Esaias Samuel Cooper, Elias's older brother, was also born near Somerville, Ohio, on the family farm where he worked during his youth. Otherwise we know little of his early years except that he was a diligent and precocious young man. It was said that he studied at Miami University in Oxford, Ohio, only six miles from his birthplace.

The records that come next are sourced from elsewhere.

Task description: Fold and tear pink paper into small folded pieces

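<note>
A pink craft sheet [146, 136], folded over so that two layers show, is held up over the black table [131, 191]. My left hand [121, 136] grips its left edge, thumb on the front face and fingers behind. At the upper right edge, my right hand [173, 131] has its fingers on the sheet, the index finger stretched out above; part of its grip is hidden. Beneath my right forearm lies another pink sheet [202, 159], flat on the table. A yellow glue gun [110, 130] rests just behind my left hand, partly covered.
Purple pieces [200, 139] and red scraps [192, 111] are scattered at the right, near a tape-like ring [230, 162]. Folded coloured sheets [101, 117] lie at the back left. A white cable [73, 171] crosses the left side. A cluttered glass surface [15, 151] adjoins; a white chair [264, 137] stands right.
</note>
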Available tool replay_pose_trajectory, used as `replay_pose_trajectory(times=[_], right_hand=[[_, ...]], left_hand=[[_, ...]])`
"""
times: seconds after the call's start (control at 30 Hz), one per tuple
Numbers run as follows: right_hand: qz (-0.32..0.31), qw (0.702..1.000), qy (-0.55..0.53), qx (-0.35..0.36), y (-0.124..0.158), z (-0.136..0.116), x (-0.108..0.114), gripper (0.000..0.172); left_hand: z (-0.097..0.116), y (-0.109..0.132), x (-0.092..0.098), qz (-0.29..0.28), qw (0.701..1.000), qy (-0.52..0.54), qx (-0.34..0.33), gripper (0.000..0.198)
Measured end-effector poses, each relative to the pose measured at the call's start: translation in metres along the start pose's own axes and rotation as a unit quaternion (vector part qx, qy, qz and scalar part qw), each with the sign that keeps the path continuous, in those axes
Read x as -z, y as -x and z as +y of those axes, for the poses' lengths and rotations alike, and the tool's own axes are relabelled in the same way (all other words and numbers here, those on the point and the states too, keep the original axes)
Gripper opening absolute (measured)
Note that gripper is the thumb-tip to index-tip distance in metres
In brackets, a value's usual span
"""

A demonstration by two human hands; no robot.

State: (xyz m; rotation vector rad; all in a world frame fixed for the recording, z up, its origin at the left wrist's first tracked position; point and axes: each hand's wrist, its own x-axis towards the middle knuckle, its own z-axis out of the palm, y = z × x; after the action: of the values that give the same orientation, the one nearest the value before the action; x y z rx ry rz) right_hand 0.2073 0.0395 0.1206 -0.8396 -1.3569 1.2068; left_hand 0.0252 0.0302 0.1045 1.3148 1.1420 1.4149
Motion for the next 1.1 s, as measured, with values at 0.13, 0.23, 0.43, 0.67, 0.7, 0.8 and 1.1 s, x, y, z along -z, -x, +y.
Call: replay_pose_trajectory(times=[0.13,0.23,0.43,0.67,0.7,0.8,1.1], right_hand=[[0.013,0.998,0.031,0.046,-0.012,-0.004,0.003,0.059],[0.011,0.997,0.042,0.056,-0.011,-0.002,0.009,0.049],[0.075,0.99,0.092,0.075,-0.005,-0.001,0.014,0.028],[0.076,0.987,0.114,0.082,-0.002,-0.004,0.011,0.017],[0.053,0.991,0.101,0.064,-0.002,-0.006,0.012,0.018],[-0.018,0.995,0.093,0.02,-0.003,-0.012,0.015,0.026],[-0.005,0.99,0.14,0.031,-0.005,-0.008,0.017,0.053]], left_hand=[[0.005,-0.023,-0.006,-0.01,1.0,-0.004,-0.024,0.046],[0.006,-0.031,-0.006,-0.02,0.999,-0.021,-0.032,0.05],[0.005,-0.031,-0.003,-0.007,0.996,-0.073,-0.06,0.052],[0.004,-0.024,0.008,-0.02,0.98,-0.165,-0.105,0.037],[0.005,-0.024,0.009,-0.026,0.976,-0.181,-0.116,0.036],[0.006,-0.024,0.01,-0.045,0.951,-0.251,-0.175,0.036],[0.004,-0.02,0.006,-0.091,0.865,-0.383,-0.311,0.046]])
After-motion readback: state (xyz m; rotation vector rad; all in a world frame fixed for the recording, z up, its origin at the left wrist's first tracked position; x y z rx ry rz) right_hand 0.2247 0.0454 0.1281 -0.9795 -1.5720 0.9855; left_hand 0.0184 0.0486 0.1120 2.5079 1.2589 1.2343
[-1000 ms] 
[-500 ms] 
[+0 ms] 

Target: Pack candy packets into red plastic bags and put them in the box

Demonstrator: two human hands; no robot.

However, the records of the University covering the period of 1809 to 1855 do not show a registration for Esaias or either of the other two Cooper brothers. [12] [13]
We have already reported that Esaias left home in 1835 to begin his medical studies, presumably an apprenticeship, with a Dr. Waugh in Indiana. We have seen that he attended Ohio Medical College for two four-month terms, the first in 1838-39 and the second in 1839-40. Upon completion of his first term in 1839, at the age of twenty, he probably either resumed his apprenticeship or began the general practice of medicine in Greenfield, a small town in central Indiana about 20 miles east of Indianapolis. He had no medical degree at the time but, as we have noted, this was no bar to practicing medicine in those days.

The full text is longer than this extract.